↓

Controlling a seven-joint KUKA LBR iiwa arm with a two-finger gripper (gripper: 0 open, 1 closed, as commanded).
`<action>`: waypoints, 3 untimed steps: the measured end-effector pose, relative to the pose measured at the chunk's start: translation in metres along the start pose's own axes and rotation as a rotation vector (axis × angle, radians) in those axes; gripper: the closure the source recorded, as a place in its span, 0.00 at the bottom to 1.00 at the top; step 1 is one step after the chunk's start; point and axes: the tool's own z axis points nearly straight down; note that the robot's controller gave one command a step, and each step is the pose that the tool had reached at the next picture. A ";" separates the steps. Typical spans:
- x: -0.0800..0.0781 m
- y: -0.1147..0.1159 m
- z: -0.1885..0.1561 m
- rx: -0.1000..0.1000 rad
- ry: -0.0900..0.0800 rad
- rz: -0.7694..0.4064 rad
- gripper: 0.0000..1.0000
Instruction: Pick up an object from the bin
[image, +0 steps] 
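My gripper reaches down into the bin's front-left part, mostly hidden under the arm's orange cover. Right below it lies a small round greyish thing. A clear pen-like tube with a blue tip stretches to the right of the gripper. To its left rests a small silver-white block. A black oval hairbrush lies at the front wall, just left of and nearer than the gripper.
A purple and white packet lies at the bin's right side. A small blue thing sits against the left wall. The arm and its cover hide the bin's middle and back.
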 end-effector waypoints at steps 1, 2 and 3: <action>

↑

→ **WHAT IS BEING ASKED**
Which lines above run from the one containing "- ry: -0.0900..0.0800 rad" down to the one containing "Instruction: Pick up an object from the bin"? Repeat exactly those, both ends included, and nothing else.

→ **ANSWER BOX**
- ry: -0.0900..0.0800 rad
- rz: -0.7694..0.4064 rad
- gripper: 0.0000..1.0000
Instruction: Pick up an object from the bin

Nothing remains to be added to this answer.